Never used them, but I  think there have been some lab tests for MD over at AS.I can't remember the results.


----------



## bibin (Apr 8, 2018)

Its a good site;
- email them and get a quick response back 
- good customer service 
- good gear 
- easy website to navigate


----------



## JuiceTrain (Apr 8, 2018)

Can I buy biceps and obliques from them?


----------



## Bighulkbaby88 (Apr 10, 2018)

*G2g*

Their fire bro they go the extra mile to help you out if they **** up they make it right with extra and look out these very good source gears on point


----------



## Rhino99 (Apr 11, 2018)

Lmfao
.....


----------



## Leatherhead (May 17, 2018)

I've used muscle depot quite a few times, and should have stuck with them for my last order. I'd have everything and I  know that it would be good gear. They have a pretty weak forum but the gear is ok.


----------



## Viduus (May 18, 2018)

JuiceTrain said:


> Can I buy biceps and obliques from them?

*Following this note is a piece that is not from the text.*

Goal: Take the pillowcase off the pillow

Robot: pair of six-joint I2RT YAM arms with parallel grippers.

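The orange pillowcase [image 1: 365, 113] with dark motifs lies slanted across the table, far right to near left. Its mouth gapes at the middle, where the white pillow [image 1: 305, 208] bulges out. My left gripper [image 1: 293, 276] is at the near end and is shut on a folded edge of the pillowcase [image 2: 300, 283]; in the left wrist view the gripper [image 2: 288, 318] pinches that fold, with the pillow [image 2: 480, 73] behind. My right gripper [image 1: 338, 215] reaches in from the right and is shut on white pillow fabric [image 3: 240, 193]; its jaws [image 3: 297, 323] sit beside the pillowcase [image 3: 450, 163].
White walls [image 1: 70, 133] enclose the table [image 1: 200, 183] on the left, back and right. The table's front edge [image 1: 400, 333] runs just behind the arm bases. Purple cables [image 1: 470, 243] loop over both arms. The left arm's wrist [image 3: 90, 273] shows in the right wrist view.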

Make sure you get support items. It won’t turn out well if you use them without veins and ligaments.


----------



## notsoswoleCPA (May 18, 2018)

JuiceTrain said:


> Can I buy biceps and obliques from them?



I wonder if they will work out a trade on my abdominal fat for some abdominal muscle?


----------



## Lean_dude27 (May 20, 2018)

great reviews, all from new members? 
Must be legit LOL


----------



## Jaydub (May 20, 2018)

Da fuk is going on over here??


----------



## Beezy (May 20, 2018)

Hahaha! I feel like I just watched an infomercial, except all the raving fans who joined about the same time as the op forgot to put “actor representation, not an actual client” at the bottom of their posts. 

Don’t let me stop your fun though, this all looks really legit.


----------



## Leatherhead (May 20, 2018)

I just gave my personal experience from the past.  I can also tell toy sciroxx is shit.  Money scamming , no gear sending bastard,  is what Karl is.  Just because I'm new here doesn't mean I'm new to the game,  nor am I new to forums.  But if this this how you guys react to new members,  maybe I'll just stay on MC. Never had this kind of treatment over there in the last 10 years that I've been there.


----------



## Beezy (May 20, 2018)

Leatherhead said:


> I just gave my personal experience from the past.  I can also tell toy sciroxx is shit.  Money scamming , no gear sending bastard,  is what Karl is.  Just because I'm new here doesn't mean I'm new to the game,  nor am I new to forums.  But if this this how you guys react to new members,  maybe I'll just stay on MC. Never had this kind of treatment over there in the last 10 years that I've been there.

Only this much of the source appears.